** ASSIGNED TASK **
All of the data that appears below is to be given again precisely as written.
[Start of Attachment]
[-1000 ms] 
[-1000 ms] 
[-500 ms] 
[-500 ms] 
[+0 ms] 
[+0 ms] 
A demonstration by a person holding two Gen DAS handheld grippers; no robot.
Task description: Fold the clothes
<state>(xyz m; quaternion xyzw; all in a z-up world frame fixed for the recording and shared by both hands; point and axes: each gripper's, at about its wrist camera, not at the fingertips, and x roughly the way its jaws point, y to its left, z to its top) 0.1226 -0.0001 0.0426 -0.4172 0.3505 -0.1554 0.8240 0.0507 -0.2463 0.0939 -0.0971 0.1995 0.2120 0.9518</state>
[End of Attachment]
** WRITTEN RESPONSE **
[-1000 ms] 
[-1000 ms] 
[-500 ms] 
[-500 ms] 
[+0 ms] 
[+0 ms] 
A demonstration by a person holding two Gen DAS handheld grippers; no robot.
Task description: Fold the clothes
<state>(xyz m; quaternion xyzw; all in a z-up world frame fixed for the recording and shared by both hands; point and axes: each gripper's, at about its wrist camera, not at the fingertips, and x roughly the way its jaws point, y to its left, z to its top) 0.1226 -0.0001 0.0426 -0.4172 0.3505 -0.1554 0.8240 0.0507 -0.2463 0.0939 -0.0971 0.1995 0.2120 0.9518</state>

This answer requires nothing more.